落としても叩いても割れないぐらい頑丈にな。まずは、それを100個」
「ひゃ、100個ぉ!?」
予想外の数に驚くゴダック。
「残りの3つは口で説明しても多分、分かんないんと思うんだよな…。
なぁ、何か書くもんってないか?」
「書くもんか…。ほらよ、これを使ってくれ」
ユイトはゴダックから紙とペンを受け取ると何やら絵を描き始めた。
相変わらず上手に絵を描くユイト。
そして絵を描き終えると、その絵を見せながらゴダックに説明し始めた。
「これは、ここがこうなってて、ここをこうするとこうなるんだ」
「ふむふむ。
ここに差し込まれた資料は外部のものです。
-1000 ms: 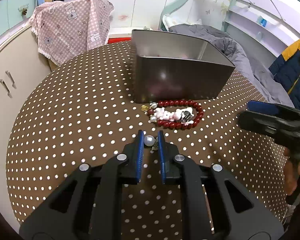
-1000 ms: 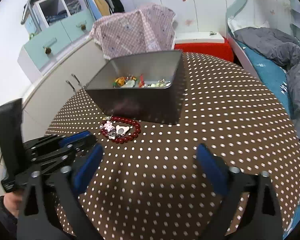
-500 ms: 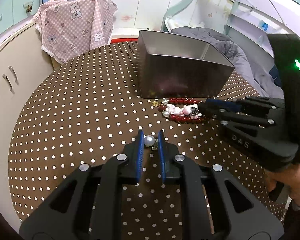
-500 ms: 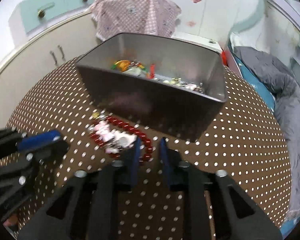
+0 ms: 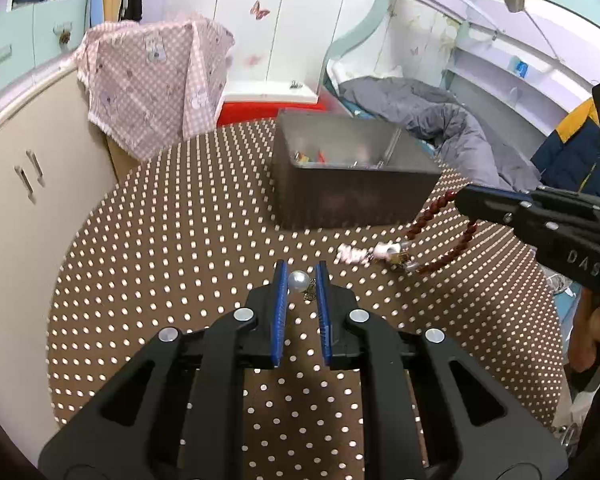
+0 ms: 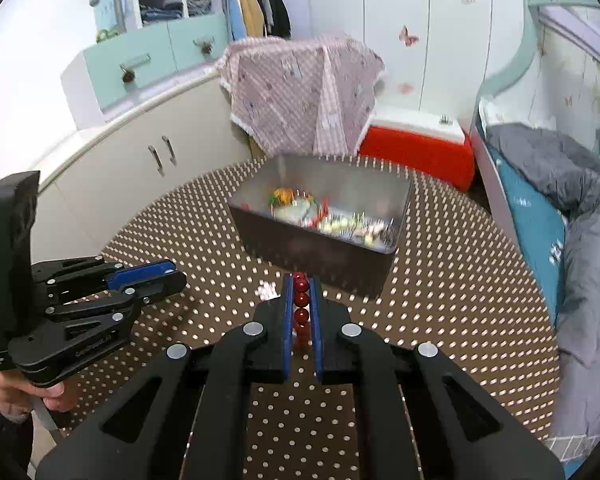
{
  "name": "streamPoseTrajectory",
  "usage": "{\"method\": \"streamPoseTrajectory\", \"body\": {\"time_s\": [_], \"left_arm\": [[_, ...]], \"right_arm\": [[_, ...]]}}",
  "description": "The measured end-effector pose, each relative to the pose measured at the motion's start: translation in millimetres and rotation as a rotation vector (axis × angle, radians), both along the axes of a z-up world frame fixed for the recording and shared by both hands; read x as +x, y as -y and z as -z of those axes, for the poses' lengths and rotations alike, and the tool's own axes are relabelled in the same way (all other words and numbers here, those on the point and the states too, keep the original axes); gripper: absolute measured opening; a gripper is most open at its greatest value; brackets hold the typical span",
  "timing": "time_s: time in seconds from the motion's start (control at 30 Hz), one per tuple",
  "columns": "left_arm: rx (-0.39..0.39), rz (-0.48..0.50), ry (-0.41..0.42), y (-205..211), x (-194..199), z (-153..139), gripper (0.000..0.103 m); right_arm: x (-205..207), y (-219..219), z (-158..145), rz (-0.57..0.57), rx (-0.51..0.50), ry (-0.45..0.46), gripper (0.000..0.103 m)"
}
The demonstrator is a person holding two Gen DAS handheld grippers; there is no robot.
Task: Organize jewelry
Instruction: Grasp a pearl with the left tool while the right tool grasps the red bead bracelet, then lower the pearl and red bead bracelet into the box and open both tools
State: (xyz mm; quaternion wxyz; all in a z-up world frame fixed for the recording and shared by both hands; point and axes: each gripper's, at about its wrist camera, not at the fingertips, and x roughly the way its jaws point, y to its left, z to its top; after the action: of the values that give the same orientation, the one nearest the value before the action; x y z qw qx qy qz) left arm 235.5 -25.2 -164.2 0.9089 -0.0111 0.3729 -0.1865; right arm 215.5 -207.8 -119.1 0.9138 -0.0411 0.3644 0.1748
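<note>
My left gripper (image 5: 300, 280) is shut on a white pearl piece (image 5: 298, 280) with a small metal charm hanging under it, held above the brown dotted table (image 5: 188, 240). My right gripper (image 6: 301, 280) is shut on a red bead bracelet (image 6: 301, 300). In the left wrist view the bracelet (image 5: 432, 208) hangs as a loop from the right gripper (image 5: 462, 200), with pink and white charms (image 5: 380, 254) dangling at its low end. The metal box (image 6: 312, 248) behind holds several colourful pieces. The left gripper (image 6: 178, 276) shows at the left of the right wrist view.
A pink checked cloth (image 6: 300, 96) drapes over something behind the table, beside a red and white box (image 6: 416, 148). A cream cabinet (image 6: 140, 168) stands left and a bed with a grey duvet (image 6: 572, 216) right. A hand (image 6: 16, 394) holds the left gripper's handle.
The right gripper swung in from open, shut on the red bracelet and lifted it off the table. The left gripper rose a little with the pearl still between its pads.
</note>
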Motion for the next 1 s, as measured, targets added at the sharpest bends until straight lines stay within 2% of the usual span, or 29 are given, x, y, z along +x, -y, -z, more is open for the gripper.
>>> {"method": "streamPoseTrajectory", "body": {"time_s": [0.23,0.53,0.77,1.0], "left_arm": [[-0.001,0.011,0.082,-4,-3,-38,0.014],[-0.012,0.002,0.182,-8,0,-85,0.014],[-0.014,0.016,0.242,-1,19,-121,0.014],[-0.036,0.045,0.222,12,51,-134,0.014]], "right_arm": [[-10,2,-54,0.007,0.016,0.112,0.006],[-5,7,-108,0.009,0.011,0.244,0.006],[14,9,-126,0.015,0.029,0.276,0.006],[45,13,-123,0.019,0.075,0.239,0.006]]}}
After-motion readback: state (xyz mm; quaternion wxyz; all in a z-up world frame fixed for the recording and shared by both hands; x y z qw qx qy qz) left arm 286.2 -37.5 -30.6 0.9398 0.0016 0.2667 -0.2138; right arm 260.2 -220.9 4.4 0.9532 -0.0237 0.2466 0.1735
ほぉ。なるほどな」
ティナはその後ろからユイトの描いた絵を覗き込む。
「ねぇ、ユイトさん。それは何に使うものなの?」
「ふっふっふっ。それはだな…出来てからのお楽しみだ」
「えぇー気になる!教えてよー!」
「だーめ」
「もうっ!ユイトさんの意地悪っ!!」
ほっぺをぷくっと膨らませるティナ。
「まぁそんな怒んなって。ティナも絶対喜ぶと思うからさ」
「うーー分かった…。じゃあ完成するの楽しみに待ってる」
渋々諦めるティナ。
ちょっと悪いことをしたかなと思いつつも、使ったときのティナの喜ぶ顔が見てみたい。